Writes Legal Eaglet: I decided I really could picture him being a long-term friend, and it will never hurt to have an ally in these high-up places. But so far, I can't even manage to get more than a "no time" text back from him, so I'll just have to see how it goes.

Dear Take Two:

I am a young single mother and I don't have the greatest credit, just because I really don't have credit. I found a townhouse that I really want to purchase and it's a great price but I have been advised that I should wait and work on my credit score. I could get financed through other lenders but it would be best to wait. My problem is that we are outgrowing our apartment and I have the money for a down payment now, and may not still have that money later.

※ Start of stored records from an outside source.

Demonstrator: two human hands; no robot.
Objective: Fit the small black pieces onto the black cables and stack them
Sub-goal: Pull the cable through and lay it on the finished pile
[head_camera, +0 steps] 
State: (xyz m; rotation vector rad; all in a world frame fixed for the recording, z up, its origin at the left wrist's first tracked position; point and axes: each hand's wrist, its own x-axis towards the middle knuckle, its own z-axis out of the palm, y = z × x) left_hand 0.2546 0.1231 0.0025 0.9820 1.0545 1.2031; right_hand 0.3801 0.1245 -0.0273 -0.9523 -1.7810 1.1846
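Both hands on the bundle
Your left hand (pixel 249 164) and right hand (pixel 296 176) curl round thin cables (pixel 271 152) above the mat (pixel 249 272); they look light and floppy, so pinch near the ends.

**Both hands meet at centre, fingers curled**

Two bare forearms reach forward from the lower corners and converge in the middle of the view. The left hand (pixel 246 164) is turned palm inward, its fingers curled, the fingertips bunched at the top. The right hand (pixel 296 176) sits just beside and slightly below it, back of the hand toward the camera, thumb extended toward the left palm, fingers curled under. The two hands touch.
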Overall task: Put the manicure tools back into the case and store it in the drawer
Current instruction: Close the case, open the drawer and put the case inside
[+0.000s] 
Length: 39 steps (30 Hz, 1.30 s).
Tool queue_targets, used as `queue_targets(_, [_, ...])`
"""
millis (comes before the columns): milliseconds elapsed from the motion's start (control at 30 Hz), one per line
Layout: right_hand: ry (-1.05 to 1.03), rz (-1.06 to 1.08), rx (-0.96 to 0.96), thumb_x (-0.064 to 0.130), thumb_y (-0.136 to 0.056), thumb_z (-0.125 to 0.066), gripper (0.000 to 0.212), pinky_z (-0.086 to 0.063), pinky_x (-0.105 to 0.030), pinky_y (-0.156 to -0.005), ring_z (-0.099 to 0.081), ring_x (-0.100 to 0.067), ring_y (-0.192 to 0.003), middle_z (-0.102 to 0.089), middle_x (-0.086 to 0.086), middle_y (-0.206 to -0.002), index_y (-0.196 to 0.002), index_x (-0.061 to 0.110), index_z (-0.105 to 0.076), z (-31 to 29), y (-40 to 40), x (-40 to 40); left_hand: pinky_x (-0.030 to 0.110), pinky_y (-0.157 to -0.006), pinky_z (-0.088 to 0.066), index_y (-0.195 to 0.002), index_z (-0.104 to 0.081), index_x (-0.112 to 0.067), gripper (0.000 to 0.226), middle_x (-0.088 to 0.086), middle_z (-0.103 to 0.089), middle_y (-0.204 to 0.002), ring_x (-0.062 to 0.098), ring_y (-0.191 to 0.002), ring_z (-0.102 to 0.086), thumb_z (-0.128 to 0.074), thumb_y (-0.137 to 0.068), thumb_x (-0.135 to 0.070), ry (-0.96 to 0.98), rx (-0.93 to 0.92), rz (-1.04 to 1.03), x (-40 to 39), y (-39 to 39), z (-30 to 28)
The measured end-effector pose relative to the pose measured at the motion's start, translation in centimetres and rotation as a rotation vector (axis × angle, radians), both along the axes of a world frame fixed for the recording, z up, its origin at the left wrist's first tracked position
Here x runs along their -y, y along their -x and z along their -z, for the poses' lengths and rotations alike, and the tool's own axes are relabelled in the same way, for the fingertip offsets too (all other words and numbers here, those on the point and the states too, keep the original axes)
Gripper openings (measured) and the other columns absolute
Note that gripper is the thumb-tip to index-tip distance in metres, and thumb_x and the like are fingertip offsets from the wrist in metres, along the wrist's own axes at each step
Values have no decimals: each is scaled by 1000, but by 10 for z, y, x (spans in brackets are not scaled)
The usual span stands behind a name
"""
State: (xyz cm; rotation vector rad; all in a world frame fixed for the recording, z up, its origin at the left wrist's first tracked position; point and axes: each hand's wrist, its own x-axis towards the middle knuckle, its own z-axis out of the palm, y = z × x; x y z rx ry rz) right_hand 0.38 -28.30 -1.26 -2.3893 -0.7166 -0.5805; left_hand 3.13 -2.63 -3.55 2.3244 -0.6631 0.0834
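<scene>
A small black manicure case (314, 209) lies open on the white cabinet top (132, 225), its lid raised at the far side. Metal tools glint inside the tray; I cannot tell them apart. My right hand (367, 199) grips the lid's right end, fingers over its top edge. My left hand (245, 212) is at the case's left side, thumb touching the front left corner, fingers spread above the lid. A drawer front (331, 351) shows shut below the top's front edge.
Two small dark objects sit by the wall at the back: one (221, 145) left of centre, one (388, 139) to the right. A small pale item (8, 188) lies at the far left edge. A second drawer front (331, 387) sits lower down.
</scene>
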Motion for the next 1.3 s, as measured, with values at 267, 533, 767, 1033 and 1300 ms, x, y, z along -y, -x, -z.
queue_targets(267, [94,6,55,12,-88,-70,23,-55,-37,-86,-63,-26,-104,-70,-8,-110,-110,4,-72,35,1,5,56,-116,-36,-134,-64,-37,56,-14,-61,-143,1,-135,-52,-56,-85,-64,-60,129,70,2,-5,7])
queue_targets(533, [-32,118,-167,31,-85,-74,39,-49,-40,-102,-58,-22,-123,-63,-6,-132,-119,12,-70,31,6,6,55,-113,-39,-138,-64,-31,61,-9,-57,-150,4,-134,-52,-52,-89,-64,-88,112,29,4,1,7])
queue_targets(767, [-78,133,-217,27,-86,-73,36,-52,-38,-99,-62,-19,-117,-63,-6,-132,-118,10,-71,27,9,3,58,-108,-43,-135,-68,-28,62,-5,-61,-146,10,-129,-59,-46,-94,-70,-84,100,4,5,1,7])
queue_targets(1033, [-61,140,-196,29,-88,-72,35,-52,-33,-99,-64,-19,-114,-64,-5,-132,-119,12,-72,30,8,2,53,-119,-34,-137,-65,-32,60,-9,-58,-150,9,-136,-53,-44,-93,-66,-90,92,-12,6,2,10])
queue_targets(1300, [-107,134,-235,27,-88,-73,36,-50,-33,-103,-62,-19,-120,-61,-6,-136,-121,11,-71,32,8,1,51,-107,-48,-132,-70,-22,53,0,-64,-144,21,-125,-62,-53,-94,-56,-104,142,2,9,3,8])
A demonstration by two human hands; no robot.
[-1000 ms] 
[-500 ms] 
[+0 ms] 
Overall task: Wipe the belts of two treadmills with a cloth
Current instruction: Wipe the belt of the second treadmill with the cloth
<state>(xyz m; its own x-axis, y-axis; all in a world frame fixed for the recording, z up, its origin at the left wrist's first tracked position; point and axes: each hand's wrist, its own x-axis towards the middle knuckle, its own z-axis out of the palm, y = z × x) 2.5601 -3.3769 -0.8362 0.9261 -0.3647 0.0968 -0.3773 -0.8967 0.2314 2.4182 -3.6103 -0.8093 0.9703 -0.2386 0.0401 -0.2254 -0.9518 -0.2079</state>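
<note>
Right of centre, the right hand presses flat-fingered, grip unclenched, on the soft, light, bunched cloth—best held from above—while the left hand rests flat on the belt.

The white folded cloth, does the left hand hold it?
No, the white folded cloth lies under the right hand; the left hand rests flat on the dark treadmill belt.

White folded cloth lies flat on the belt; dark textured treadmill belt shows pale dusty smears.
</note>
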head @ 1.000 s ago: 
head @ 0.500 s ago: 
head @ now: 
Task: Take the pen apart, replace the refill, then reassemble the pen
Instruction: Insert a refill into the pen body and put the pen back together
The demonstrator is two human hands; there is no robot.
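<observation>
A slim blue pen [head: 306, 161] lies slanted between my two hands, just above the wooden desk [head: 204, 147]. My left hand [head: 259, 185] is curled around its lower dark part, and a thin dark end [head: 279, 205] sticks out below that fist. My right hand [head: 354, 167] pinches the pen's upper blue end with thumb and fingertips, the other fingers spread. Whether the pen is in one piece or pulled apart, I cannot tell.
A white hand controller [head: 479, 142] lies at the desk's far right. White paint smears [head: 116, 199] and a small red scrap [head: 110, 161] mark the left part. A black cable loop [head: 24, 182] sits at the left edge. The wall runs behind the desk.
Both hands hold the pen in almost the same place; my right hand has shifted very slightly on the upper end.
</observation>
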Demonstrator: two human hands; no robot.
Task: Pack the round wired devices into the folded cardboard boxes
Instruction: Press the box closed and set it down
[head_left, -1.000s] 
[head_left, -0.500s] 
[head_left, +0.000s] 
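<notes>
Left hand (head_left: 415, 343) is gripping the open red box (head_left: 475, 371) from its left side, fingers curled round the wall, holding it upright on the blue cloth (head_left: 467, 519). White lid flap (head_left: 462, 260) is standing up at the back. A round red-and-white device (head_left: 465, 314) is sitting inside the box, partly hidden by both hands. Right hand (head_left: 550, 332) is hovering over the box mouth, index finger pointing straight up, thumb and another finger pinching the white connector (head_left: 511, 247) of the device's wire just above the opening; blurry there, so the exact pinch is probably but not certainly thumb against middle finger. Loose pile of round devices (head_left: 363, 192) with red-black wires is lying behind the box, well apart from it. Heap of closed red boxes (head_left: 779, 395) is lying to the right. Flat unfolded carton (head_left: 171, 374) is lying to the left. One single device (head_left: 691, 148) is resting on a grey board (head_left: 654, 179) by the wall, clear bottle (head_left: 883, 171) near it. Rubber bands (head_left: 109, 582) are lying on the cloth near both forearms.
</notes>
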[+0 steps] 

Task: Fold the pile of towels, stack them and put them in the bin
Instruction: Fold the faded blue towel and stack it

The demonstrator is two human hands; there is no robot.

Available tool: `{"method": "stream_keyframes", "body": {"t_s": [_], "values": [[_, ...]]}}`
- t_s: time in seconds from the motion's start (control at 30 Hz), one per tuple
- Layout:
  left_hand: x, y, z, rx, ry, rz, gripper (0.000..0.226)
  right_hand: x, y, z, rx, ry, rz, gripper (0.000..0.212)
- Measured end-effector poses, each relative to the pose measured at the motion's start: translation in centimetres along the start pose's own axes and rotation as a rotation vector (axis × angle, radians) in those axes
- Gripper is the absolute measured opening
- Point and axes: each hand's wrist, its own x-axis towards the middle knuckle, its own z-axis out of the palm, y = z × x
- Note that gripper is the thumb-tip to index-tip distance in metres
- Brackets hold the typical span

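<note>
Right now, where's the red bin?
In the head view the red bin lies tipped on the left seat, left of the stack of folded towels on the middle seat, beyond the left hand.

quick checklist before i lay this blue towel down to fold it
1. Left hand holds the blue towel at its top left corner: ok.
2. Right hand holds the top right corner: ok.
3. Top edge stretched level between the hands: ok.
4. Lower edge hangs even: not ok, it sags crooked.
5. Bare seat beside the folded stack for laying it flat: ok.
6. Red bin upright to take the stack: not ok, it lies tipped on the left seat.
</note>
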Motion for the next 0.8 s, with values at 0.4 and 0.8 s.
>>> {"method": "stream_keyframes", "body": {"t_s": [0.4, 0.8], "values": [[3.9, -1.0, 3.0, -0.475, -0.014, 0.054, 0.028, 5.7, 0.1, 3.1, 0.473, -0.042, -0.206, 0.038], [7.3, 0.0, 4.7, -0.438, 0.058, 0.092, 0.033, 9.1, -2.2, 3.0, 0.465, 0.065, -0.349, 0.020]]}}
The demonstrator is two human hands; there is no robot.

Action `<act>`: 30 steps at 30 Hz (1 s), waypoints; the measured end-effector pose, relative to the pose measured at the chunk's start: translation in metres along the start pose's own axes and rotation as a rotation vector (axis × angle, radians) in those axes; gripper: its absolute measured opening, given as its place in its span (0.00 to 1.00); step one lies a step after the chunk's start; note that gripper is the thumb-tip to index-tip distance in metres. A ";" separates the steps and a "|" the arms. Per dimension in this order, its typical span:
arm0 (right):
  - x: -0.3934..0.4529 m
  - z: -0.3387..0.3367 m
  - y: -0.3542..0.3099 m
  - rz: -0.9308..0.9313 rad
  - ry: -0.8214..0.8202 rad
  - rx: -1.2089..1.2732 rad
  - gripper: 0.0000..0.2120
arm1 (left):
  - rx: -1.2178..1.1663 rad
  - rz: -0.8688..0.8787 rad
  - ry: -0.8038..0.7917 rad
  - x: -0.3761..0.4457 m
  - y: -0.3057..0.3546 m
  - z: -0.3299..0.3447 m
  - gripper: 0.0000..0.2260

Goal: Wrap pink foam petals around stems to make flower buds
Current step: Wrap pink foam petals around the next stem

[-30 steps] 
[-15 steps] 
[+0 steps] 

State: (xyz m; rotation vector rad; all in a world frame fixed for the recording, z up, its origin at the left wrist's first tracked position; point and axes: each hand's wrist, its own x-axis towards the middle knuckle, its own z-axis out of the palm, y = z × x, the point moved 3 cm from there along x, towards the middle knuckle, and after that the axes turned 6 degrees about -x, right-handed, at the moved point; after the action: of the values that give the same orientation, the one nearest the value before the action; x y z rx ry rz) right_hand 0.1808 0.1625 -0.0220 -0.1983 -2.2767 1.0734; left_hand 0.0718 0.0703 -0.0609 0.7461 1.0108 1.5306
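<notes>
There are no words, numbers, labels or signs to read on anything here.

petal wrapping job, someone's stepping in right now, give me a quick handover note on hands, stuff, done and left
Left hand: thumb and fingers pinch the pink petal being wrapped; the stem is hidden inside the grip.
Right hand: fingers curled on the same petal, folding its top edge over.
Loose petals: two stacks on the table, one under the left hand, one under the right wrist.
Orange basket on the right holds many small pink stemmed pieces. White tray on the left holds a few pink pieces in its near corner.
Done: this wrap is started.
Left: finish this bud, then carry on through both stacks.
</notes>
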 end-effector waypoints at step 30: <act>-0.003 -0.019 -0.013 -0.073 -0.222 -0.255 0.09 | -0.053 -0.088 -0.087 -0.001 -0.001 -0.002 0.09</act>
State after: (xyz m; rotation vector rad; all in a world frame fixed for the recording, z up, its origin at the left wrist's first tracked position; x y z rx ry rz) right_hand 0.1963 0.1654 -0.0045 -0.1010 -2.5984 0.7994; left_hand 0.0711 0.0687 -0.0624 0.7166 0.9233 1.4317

Says Jacki: If you feel like you have to spend your potential down payment money now or lose it later, you might not be ready to withstand years and years of monthly payments on a house. The housing market is a huge place, so while you might feel like this particular townhouse is perfect for you, remember that it's one of hundreds and even thousands of other townhouses, places that you can research and visit while you build up your savings and your credit score. Treat this like an educational opportunity! Talk with your kids about saving; spend time out of your cramped apartment visiting different houses around the city, and then talk honestly with them about what is affordable and what houses would be so expensive you wouldn't have enough money for other fun activities. Show your kids your new credit card, and talk about how you pay it off every month. It's more important for you and your family to be good at managing money than it is for you all to avoid another year in a small apartment.

Says Jill: I can't improve at all on Jacki's advice except to advise you to also call 211 and see what free credit counseling services are available in our area—they're for responsible beginners like yourself as well as folks who are already in trouble.